Personal websites - a thing of the past?

It used to be easy to publish on the web. HTML was simple, and even if you made mistakes, browsers were very forgiving.

You didn't need specialized tools to create a website; all it took was some text editor, a couple tags (you didn't even call them elements back then), and a bit of server space.

That's what HTML was all about: A simple way of publishing stuff for everybody to see. The ease of use, the simplicity of HTML, has led to thousand and thousands of personal sites full of creative garbage, nonsensical utterings, and the odd truly poetic and mind-boggling gem. Basically, it was free publishing. I believe this free publishing is responsible for the incredible success of the web as we know it today.

But go and try read the now current specifications, XHTML1 and CSS2 (XHTML2 and CSS3 will be there in a few months). They are hard to understand, have a very high number of important details, and take a lot of time to learn.

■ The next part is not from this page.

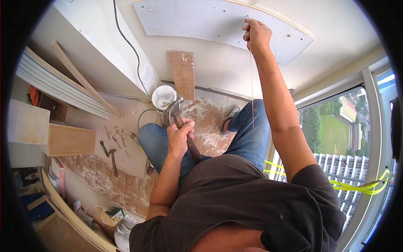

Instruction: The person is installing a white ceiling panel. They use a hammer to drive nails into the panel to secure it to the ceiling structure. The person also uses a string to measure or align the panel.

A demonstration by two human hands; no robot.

If you manage to create something that complies with these standards, you'll still have to try and get your site working (not to mention presentable) in several incompatible browsers! But they're not only incompatible with each other - they're also getting more strict! The old, self-healing versions tried to make sense out of confused tag soup, and present the content it in some hopefully sensible way. But the newer breed of browsers is less forgiving. If you're lucky, they'll at least show the text, but don't count on anything beyond that! So a non-valid page might not even be visible on the web anymore.

Simply put, creating websites is no longer free. Either you invest a lot of time and energy to keep up with the ever-changing specifications. Or you invest a lot of money in an editor - only to realize that it can't even write valid code. HTML is no longer easy to understand, obtain and use. It's the end of free publishing*.

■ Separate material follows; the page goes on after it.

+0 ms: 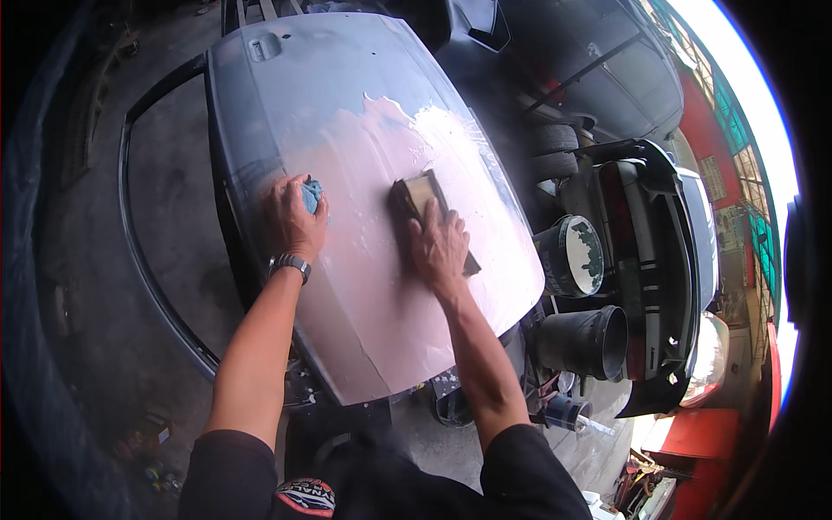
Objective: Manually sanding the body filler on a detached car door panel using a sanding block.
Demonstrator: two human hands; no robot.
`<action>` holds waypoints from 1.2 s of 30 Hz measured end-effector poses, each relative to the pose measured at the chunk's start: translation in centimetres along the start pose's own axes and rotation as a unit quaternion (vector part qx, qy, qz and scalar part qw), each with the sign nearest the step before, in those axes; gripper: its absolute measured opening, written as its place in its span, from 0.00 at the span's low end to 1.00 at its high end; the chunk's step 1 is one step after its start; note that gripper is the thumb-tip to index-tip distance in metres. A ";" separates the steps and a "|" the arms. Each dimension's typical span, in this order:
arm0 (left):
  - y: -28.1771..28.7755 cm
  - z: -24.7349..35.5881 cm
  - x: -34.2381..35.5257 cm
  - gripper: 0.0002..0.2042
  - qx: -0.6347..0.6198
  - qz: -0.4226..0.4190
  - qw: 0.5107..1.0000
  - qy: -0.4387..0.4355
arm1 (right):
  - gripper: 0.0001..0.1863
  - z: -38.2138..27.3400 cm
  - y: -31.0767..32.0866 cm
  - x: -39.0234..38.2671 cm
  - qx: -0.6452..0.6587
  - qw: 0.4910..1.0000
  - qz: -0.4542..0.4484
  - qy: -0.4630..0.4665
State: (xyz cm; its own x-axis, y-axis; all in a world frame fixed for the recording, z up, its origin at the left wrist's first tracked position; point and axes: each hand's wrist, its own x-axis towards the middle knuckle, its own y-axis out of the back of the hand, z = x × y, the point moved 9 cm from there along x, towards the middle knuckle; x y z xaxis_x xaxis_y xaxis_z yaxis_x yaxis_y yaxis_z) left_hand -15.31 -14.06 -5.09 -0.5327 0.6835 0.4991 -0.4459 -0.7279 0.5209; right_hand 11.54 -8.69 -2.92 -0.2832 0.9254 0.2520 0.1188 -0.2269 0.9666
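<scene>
A car door panel (338, 329) lies flat in front of me, grey toward the far end and coated with pale pink material over the nearer part. Near its left side, my left hand (297, 217) is closed around a crumpled blue cloth or sponge (312, 192), resting on the panel. My right hand (440, 243) grips a rectangular sanding block (421, 187), worn tan on top with dark edges, held against the pink surface right of centre. The panel's recessed handle (264, 47) shows at the far left corner.
An empty window frame (130, 217) juts left from the panel. At right stand a white-topped bucket (582, 256), a dark bucket (589, 342), stacked tyres (555, 152) and upright body parts (660, 277). A vehicle (607, 69) is behind, a red cabinet (693, 433) at lower right.
</scene>
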 end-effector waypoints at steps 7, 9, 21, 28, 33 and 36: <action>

Sure, online tools like blogger are fantastic and fun and make publishing dead easy again. But their very success threatens to monopolize the personal web. And their surface appeal of instant, zero-knowledge publishing keeps people in blissful ignorance of the inherent simplicity and power of basic HTML.

What's more, there are currently no visual editors in existance that can handle all of the XHTML and CSS specification. And the half-witted visual editors that do exist are much too expensive for most people; no hobbyist is going to fork out hundreds of dollars just so he can publish his cactii collection on the web.

No, I don't want to abolish XHTML, XML, Ruby, XSLT, SVG, and all those other geeky standards with funny names. By all means, go ahead and churn out more mind-boggling specs by the minute; us propeller-heads love it, and we even get paid to work with it.

But please, for the sake of all those goldfish lovers, please keep a simpler, gentler Markup version alive. HTML4.01 is good enough for most of us.

Alternatively, make sure browsers can handle tag soup until the end of time.

If all else fails, hand out free copies of a simple, easy to use, validating, visual XHTML2/CSS3 editor.

Thank you.


*Slight dramatisation. Don't try this at home.